An important book, debunking the myth of pyramidal feudal society in medieval Europe. Full of negative conclusions about the regional variation in the structure and reality of feudalism and feudo-vassalic ties, such as they existed, if they existed at all. Tedious use of sources, but might be interesting to those better versed in them.
This is an extremely important book. Yes, it is very tedious to read. No, I would not suggest it to the casual reader. That said, anyone interested in medieval Europe in any scholarly capacity is cheating themselves by not reading this.
The scholarship in this book is top-notch. Yet the book is also accessible to a wide readership, basically anyone interested in the medieval history of Europe.

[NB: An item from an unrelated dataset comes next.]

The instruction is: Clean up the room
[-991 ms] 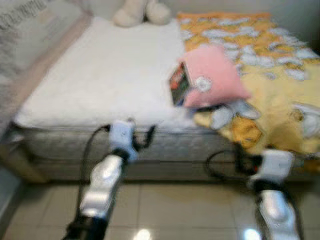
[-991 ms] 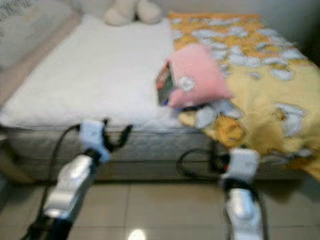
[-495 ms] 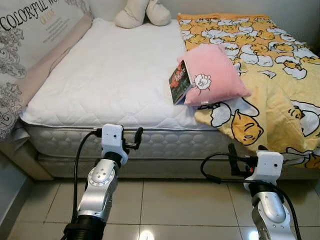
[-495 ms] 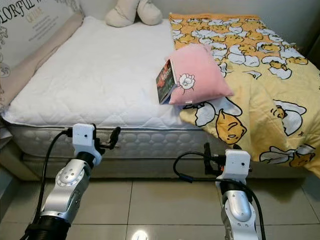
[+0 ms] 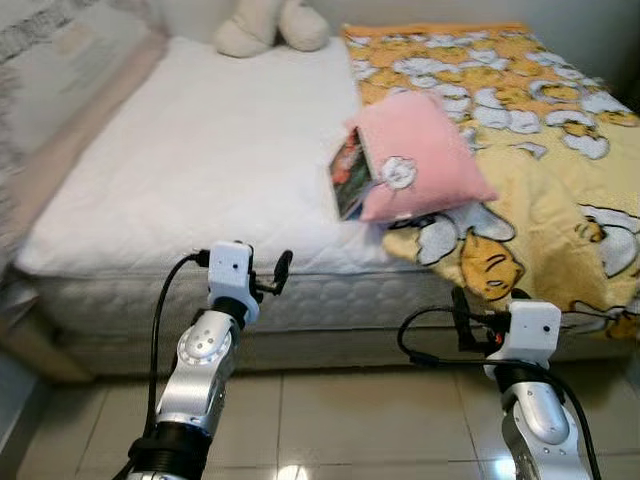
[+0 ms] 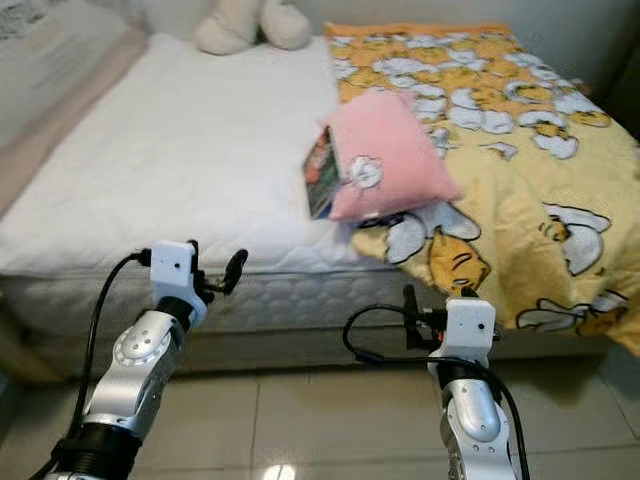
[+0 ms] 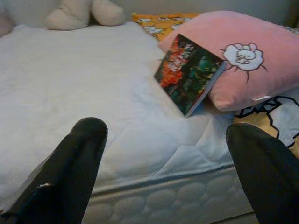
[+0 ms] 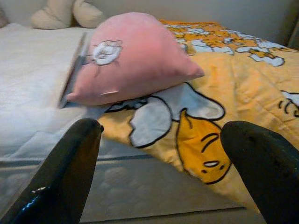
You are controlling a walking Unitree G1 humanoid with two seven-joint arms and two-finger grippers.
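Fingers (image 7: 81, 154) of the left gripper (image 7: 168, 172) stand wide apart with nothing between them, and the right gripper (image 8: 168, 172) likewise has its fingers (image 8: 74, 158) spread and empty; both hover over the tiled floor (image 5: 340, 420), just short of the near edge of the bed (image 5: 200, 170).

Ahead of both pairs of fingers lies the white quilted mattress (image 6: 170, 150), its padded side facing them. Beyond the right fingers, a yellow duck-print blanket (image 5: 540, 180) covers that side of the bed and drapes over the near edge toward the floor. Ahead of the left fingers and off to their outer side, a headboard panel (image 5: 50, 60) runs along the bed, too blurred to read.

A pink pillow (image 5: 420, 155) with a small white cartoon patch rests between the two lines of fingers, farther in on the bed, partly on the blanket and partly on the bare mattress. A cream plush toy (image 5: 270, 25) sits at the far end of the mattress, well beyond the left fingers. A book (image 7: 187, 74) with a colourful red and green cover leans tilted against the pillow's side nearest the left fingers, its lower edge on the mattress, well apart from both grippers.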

A fascinating deep dive into what exactly the primary source evidence says regarding "feudalism," Reynolds presents a dispassionate, well-articulated, careful piece of scholarship. She admirably sets the limits of her scope of inquiry (feudo-vassalic relationships between various echelons of the upper class, not Marxian feudalism concerned with the self and noble), she admits when the evidence is inconclusive or when she has not been able to dive as deeply into a particular area (Germany, for instance), and she points out where certain areas meet the traditional definition of vassalic relations more closely.
Although the reader may come away dizzy from the level of historical detail (paragraphs upon paragraphs concerning how specific Latin words were used and in what times/places/cultures), which might make the book a difficult prospect to read cover-to-cover, if one is able to surmount the minutiae necessary in a work such as this, a better understanding of Medieval reality (and Medieval historiography) is the reward.
Finally, the author's consistent emphasis on cultural context, on the structures and relationships of power, and to the fundamentally dynamic humanity of the Medieval person are a welcomed shift away from the staid theory-men of many Medieval histories, that pigeonhole entire societies into too-tidy formulae of property relations and rigid reciprocity.
Her work is a wonderful tonic against needless dogmatism, of putting the theoretical cart before the evidentiary horse.